On Rotten Tomatoes, the film has an average approval rating of 53% based on 197 reviews, and an average rating of 5.91/10. The general consensus for the site says: "While it may not make the most of its incredible cast, Out of the Furnace is still so packed with talent that it's hard to turn away." Metacritic gave the film a weighted average score of 63 out of 100 based on 40 critics, indicating "generally favorable reviews". Audiences polled by CinemaScore gave the film an average grade of "C+" on an A+ to F scale.

===Top ten lists===
Despite its mixed critical reception, Out of the Furnace appeared on several critics' top ten lists of the best films of 2013.
- 2nd – Richard Roeper, Chicago Sun-Times
- 2nd – Clint O'Connor, Cleveland Plain Dealer
- 4th – Marc Doye, Metacritic
- 6th – Chris Nashawaty, Entertainment Weekly
- 7th – Kristopher Tapley, Hitfix

===Lawsuit===
Town officials from Mahwah, New Jersey, urged a boycott of the film due to negative depictions of Ramapough Mountain Indians, an Indigenous people living in the area of the Ramapo Mountains. They characterized the film's portrayal of this group as a hate crime.

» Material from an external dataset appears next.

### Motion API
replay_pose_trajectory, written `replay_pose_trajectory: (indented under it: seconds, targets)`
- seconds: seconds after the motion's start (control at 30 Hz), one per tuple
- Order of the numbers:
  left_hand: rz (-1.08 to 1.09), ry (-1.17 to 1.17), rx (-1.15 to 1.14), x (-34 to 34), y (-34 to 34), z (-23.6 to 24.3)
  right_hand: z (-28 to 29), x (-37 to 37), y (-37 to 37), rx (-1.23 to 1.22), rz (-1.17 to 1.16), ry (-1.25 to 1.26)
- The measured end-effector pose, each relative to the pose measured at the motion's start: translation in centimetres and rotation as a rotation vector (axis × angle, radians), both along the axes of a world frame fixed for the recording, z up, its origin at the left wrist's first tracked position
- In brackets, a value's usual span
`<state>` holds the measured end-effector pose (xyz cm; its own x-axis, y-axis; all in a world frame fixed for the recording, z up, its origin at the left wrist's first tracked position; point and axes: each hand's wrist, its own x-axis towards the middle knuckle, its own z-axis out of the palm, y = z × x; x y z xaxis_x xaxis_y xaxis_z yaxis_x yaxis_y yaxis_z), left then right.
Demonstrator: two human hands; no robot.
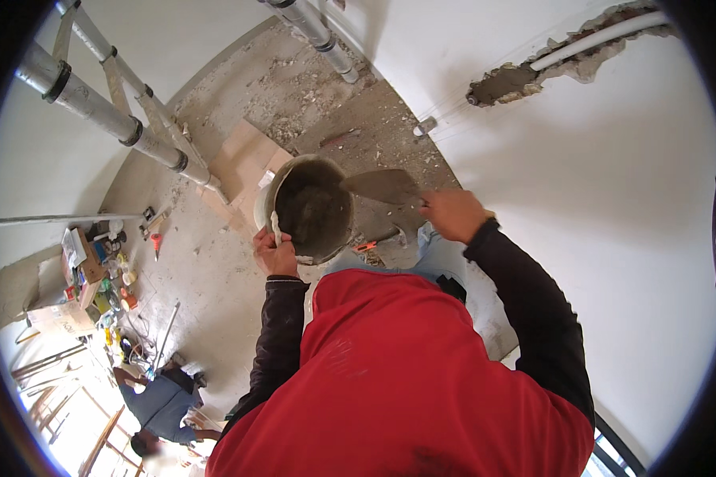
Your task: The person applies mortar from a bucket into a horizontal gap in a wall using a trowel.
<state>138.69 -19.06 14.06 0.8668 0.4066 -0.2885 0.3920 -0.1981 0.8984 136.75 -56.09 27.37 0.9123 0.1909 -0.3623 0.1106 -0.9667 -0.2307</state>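
Right hand: the bare right hand [453, 215], at the end of a black sleeve, is closed around the handle end of a flat, tapering, grey-brown metal trowel [383, 186]; the fingers hide most of the handle.
Trowel blade: reaches leftward from the fist, its narrow end at the right edge of the bucket's mouth; whether it touches the rim I cannot tell.
Left hand: the bare left hand [277, 254] is pinched narrow on the near left edge of a round, grey, cement-smeared bucket [269, 199], beside a pale, crusted strip [275, 226] at the rim.
Bucket: directly ahead of the left hand and touching it, mouth facing up toward the wearer, dark grey inside; the right hand is well apart from it, with the trowel blade between.
Floor beside the bucket: a flat brown cardboard sheet [245, 159] beyond its left side; a metal-headed hammer [391, 238] near its lower right, close to the wearer's light blue trouser legs [441, 250].
Wall at right: white, with a broken-out channel holding a white pipe [601, 38].
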Motion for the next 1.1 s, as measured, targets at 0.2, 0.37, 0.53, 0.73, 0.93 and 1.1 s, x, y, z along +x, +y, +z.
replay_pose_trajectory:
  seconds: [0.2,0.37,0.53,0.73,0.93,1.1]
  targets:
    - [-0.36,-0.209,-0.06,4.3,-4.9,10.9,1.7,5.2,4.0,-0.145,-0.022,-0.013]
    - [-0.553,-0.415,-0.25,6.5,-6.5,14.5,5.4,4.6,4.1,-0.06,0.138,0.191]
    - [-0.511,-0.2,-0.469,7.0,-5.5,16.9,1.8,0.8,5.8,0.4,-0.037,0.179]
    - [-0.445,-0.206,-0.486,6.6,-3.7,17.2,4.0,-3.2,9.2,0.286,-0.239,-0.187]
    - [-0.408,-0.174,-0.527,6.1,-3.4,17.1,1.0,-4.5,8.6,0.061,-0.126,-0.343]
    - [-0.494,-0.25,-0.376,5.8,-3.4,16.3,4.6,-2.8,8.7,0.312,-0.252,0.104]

Relativity Media responded that the film "is not based on any one person or group" and is "entirely fictional". Nine members of the group, eight of whom have the surname DeGroat, the same as the lead character, filed suit against the makers and other involved parties, claiming that Out of the Furnace portrays a gang of "inbreds" living in the Ramapo Mountains who are "lawless, drug-addicted, impoverished and violent." The lawsuit asserts that "The Defendants, and each of them, knew or should have known that their actions would place Plaintiffs, and/or any person so situated in a false light." The suit continues, "The connection between the ethnic slur of 'Jackson Whites', with the location of the Ramapo Mountains of New Jersey', with a Bergen County Police patrol car, with the surnames 'DeGroat' and 'Van Dunk', is too specific to the Ramapough plaintiffs to be chance, coincidence or happenstance, and implies an element of knowledge on the part of the Defendants, or some of them."

On May 16, 2014, U.S. District Court Judge William Walls, sitting in Newark, New Jersey, dismissed the lawsuit, saying that the film did not refer directly to any of the plaintiffs.